WHO races to finalize pathogen-sharing annex meant to prevent ‘vaccine apartheid’ in the next pandemic
Inside a fluorescent-lit conference room at the World Health Organization’s headquarters in Geneva, government negotiators are spending this week bent over bracketed treaty clauses projected onto giant screens. The sessions stretch late into the night, with interpreters waiting in booths and delegates shuttling between side rooms. After nearly five years of pandemic diplomacy, they have six days to settle a question that could shape the next global outbreak: when poorer countries hand over dangerous new pathogens, will they receive guaranteed access to the vaccines and treatments those pathogens help create?
A deadline for the treaty’s missing machinery
The meeting, which runs March 23–28, is the sixth — and what officials hope will be the last — session of the Intergovernmental Working Group on the WHO Pandemic Agreement. Delegates are trying to finalize a long-delayed annex establishing a Pathogen Access and Benefit-Sharing system, known by its acronym, PABS. The annex is due to go to the World Health Assembly in May.
PABS is designed as the operational core of the WHO Pandemic Agreement, a legally binding accord that member states adopted on May 20, 2025, under Article 19 of the WHO Constitution. That article allows the World Health Assembly to approve conventions or agreements on health matters, a power it has used only a handful of times.

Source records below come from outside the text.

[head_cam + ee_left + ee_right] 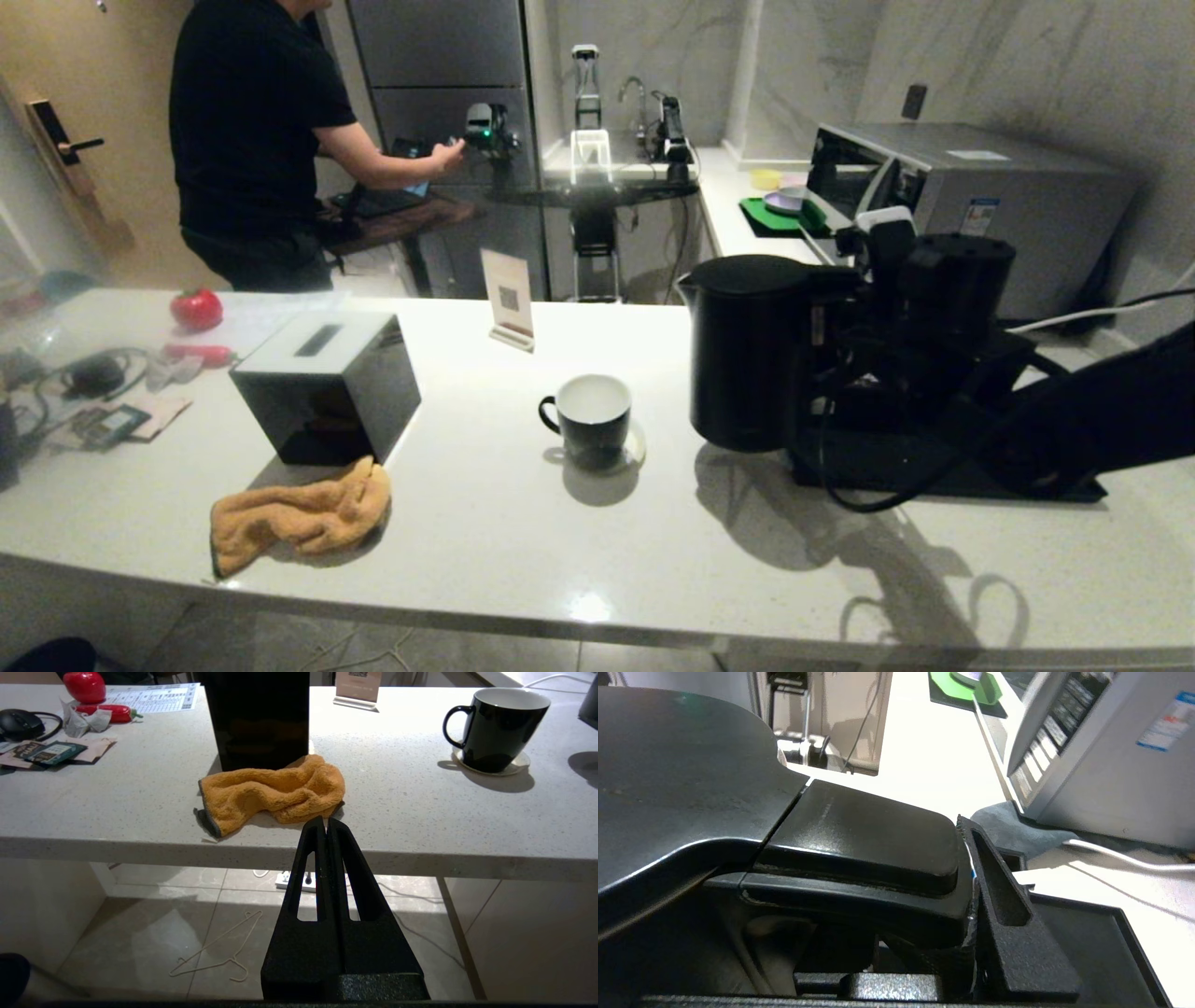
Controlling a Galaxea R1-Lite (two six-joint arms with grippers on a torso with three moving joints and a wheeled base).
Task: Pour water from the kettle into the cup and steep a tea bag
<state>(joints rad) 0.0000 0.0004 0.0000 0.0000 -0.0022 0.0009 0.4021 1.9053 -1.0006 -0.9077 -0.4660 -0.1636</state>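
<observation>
The tall matte black kettle [747, 355] stands upright at the right of the white counter, spout toward the cup; whether its base touches the counter I cannot tell. My right gripper [920, 891] is shut on the kettle's handle [868, 835], one finger [1004, 896] pressed against its side. The kettle's flat lid [668, 774] fills the right wrist view. The black cup [593, 420] with its white inside sits on a small coaster left of the kettle, also showing as the cup [500, 728]. No water shows in it. My left gripper [325, 823] hangs shut and empty below the counter's front edge.
A black tissue box [327, 383] and an orange cloth [299, 513] lie left of the cup. A sign card [509, 299] stands behind. A low black tray [934, 476] and a microwave [980, 196] are at the right. Paper packets [51, 751] lie far left. A person [252, 140] stands beyond.
</observation>
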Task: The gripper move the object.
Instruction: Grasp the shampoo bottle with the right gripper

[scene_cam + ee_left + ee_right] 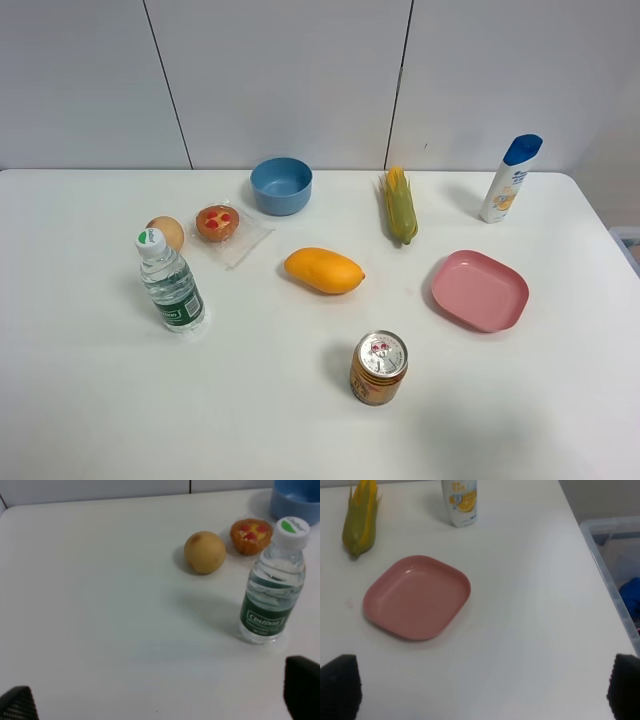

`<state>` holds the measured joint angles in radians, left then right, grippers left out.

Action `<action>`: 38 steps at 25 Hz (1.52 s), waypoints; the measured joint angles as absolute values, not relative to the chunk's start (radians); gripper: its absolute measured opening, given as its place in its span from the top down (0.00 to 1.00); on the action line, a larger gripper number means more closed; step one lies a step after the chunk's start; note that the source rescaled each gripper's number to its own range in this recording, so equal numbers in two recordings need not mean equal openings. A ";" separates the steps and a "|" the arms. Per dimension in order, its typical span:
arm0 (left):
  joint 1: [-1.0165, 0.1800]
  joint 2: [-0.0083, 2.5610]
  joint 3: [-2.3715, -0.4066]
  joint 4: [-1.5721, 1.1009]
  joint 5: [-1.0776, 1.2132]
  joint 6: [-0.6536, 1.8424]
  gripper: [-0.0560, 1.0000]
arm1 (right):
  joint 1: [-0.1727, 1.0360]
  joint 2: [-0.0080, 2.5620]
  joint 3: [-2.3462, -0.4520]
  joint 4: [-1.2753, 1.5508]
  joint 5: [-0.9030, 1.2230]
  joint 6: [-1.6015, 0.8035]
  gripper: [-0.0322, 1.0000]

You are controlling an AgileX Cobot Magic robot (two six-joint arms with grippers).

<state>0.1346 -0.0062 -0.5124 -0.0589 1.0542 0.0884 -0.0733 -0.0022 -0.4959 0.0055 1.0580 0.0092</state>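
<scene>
The object, a slim white shampoo bottle [509, 181] with a blue cap, stands upright at the table's back right. The right wrist view shows only its lower part [460, 502], beyond the pink plate. My right gripper [482, 687] is open, with its dark fingertips [340, 685] wide apart over bare table and well short of the bottle. My left gripper [160, 700] is also open and holds nothing. It hovers over bare table on the left side, near the water bottle. Neither arm appears in the high view.
A pink plate [497, 310] lies in front of the bottle and a corn cob [400, 204] to its left. A mango [323, 270], can [379, 367], blue bowl [281, 186], wrapped tart [217, 223], round brown fruit [166, 232] and water bottle [172, 283] fill the middle and left. A clear bin [615, 575] sits off the right edge.
</scene>
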 joint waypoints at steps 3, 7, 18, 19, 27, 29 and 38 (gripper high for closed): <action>0.135 -0.006 -0.512 -0.059 1.054 0.088 0.00 | -0.073 -0.002 -0.496 0.000 1.058 0.009 0.00; 0.135 -0.006 -0.512 -0.059 1.054 0.089 0.00 | -0.073 -0.002 -0.496 0.000 1.058 0.009 0.00; 0.135 -0.006 -0.512 -0.059 1.054 0.089 0.00 | -0.073 -0.002 -0.496 0.000 1.058 0.009 0.00; 0.135 -0.006 -0.512 -0.059 1.054 0.089 0.00 | -0.073 -0.002 -0.496 0.000 1.058 0.009 0.00; 0.135 -0.006 -0.512 -0.059 1.054 0.089 0.00 | -0.073 -0.002 -0.496 0.006 1.058 0.009 0.00; 0.135 -0.006 -0.512 -0.059 1.054 0.090 0.00 | -0.073 -0.002 -0.496 0.006 1.058 0.009 0.00; 0.135 -0.006 -0.512 -0.059 1.054 0.090 0.00 | -0.073 0.102 -0.496 0.006 1.061 0.009 0.00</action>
<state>0.1346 -0.0062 -0.5124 -0.0589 1.0542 0.0898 -0.0733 0.1016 -0.4959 0.0064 1.0608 0.0092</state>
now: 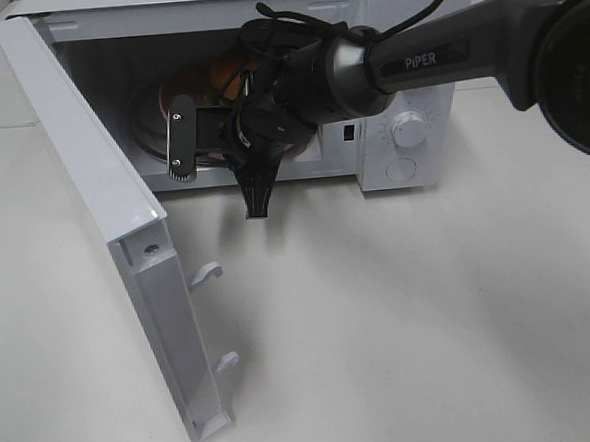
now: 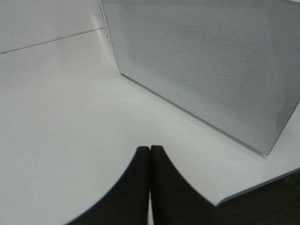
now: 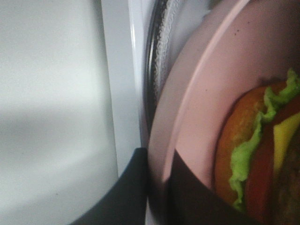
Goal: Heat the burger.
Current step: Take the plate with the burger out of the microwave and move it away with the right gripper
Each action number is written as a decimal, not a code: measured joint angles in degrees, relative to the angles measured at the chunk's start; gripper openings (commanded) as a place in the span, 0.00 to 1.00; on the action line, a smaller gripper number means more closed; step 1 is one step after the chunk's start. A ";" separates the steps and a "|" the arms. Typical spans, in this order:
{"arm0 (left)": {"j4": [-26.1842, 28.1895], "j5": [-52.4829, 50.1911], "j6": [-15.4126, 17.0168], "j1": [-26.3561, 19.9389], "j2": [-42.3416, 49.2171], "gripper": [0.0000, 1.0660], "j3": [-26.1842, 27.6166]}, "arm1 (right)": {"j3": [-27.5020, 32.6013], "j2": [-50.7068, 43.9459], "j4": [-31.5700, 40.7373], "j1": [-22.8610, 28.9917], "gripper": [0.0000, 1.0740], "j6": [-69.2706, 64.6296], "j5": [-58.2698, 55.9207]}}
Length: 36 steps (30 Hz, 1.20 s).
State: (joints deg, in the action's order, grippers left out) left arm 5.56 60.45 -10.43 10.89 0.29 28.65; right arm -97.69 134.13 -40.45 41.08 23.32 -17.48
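At upper centre, inside the open microwave (image 1: 92, 183), the right gripper (image 3: 157, 187) pinches the pink plate (image 3: 197, 122) rim. The burger (image 3: 262, 150) atop looks soft, loosely stacked; keep the rim hold.

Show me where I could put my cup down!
The white tabletop is bare in front of the microwave, right of its open door. The microwave's mouth is crowded: the right hand, the pink plate and the burger fill it.
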 measured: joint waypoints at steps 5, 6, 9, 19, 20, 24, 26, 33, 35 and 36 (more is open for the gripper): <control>0.00 -0.06 0.00 0.00 0.00 0.00 0.00 | 0.23 -1.60 2.98 0.29 0.00 3.38 -2.58; 0.00 -0.06 0.00 0.00 0.00 0.00 0.00 | 0.23 -1.60 2.98 0.29 0.00 3.38 -2.58; 0.00 -0.06 0.00 0.00 0.00 0.00 0.00 | 0.34 -3.38 7.56 1.26 0.00 9.85 -7.91; 0.00 -0.06 0.00 0.00 0.00 0.00 0.00 | 6.25 -10.31 8.59 2.69 0.00 15.53 -8.88; 0.00 -0.06 0.00 0.00 0.00 0.00 0.00 | 6.25 -10.31 8.59 2.69 0.00 15.53 -8.88; 0.00 -0.06 0.00 0.00 0.00 0.00 0.00 | 11.34 -13.98 8.37 3.21 0.00 16.50 -7.10; 0.00 -0.06 0.00 0.00 0.00 0.00 0.00 | 14.44 -15.70 8.19 3.27 0.00 16.84 -5.90; 0.00 -0.06 0.00 0.00 0.00 0.00 0.00 | 27.10 -24.69 7.10 3.44 0.00 22.46 -1.43; 0.00 -0.06 0.00 0.00 0.00 0.00 0.00 | 29.79 -26.59 6.59 3.44 0.00 22.69 -0.97; 0.00 -0.06 0.00 0.00 0.00 0.00 0.00 | 29.79 -26.59 6.59 3.44 0.00 22.69 -0.97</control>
State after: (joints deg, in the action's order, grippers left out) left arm 5.56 60.39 -10.43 10.89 0.29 28.65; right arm -67.90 107.54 -33.86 44.52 46.01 -18.45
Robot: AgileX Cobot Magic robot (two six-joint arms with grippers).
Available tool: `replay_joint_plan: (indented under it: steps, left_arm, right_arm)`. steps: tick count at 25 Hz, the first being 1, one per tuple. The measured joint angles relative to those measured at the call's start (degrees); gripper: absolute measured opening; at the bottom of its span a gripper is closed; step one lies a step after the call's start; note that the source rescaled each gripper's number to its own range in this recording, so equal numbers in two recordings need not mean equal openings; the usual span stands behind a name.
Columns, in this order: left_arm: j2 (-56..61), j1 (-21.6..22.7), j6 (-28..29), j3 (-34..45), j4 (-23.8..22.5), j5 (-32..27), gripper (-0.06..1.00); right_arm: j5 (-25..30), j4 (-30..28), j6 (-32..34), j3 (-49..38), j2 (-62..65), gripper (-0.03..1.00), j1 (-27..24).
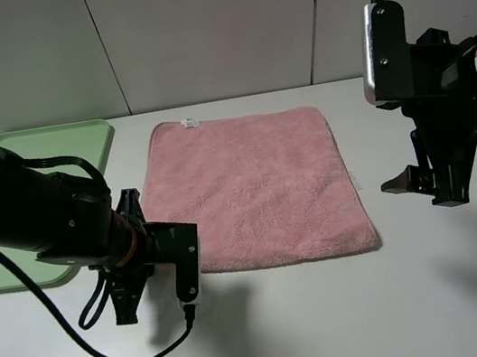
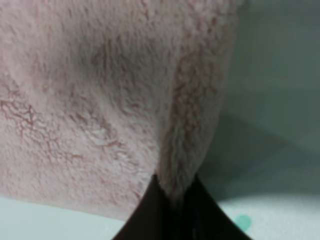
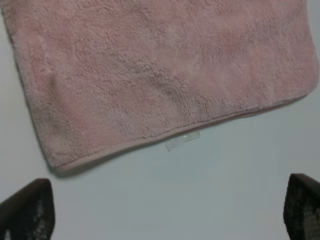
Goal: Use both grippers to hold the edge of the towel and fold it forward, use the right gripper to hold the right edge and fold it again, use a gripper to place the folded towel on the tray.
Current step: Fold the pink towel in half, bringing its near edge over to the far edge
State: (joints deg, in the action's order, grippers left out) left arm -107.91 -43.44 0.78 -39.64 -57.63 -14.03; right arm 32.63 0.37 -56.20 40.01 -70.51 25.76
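— Starting from the towel (image 1: 254,190): where?
— Spread flat in a single layer on the counter (image 1: 353,315), not yet folded. White label (image 1: 188,124) on the far hem. Just right of the tray (image 1: 41,147), apart from it by a strip of bare counter.
— And the left gripper (image 2: 172,200)?
— Down low at the near left corner. Jaws closed on the towel's edge, with the pile bunched into a raised ridge above the black tips in the wrist view. Pinched there, most likely, to lift the near hem and carry it forward.
— The right gripper (image 3: 162,207)?
— Hanging above the counter off the towel's right side. Jaws wide apart, nothing between them, no contact with the cloth. Right edge and one corner in plain sight of its wrist camera, so probably lined up for the matching hold.
— Why wait for both corners?
— Probably to keep the hem straight; pulling one corner alone risks dragging the cloth askew.
— Stage?
— First fold not begun: one hold made, one to go.
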Motion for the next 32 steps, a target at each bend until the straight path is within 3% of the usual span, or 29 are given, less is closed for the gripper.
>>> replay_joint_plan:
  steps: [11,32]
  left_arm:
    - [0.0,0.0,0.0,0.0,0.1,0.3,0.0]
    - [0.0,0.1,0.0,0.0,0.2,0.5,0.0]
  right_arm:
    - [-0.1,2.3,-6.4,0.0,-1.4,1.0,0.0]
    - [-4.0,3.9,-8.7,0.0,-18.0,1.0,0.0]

In opening remarks to the Geneva meeting on March 23, WHO Director-General Tedros Adhanom Ghebreyesus framed the week as a make-or-break moment.
“This is what we all hope will be the final meeting of the IGWG before the 79th World Health Assembly,” Tedros told delegates.
The annex, he said, would “operationalize” key elements of the agreement, including the “rapid and timely sharing of pathogen information” and the “timely and equitable sharing of benefits.”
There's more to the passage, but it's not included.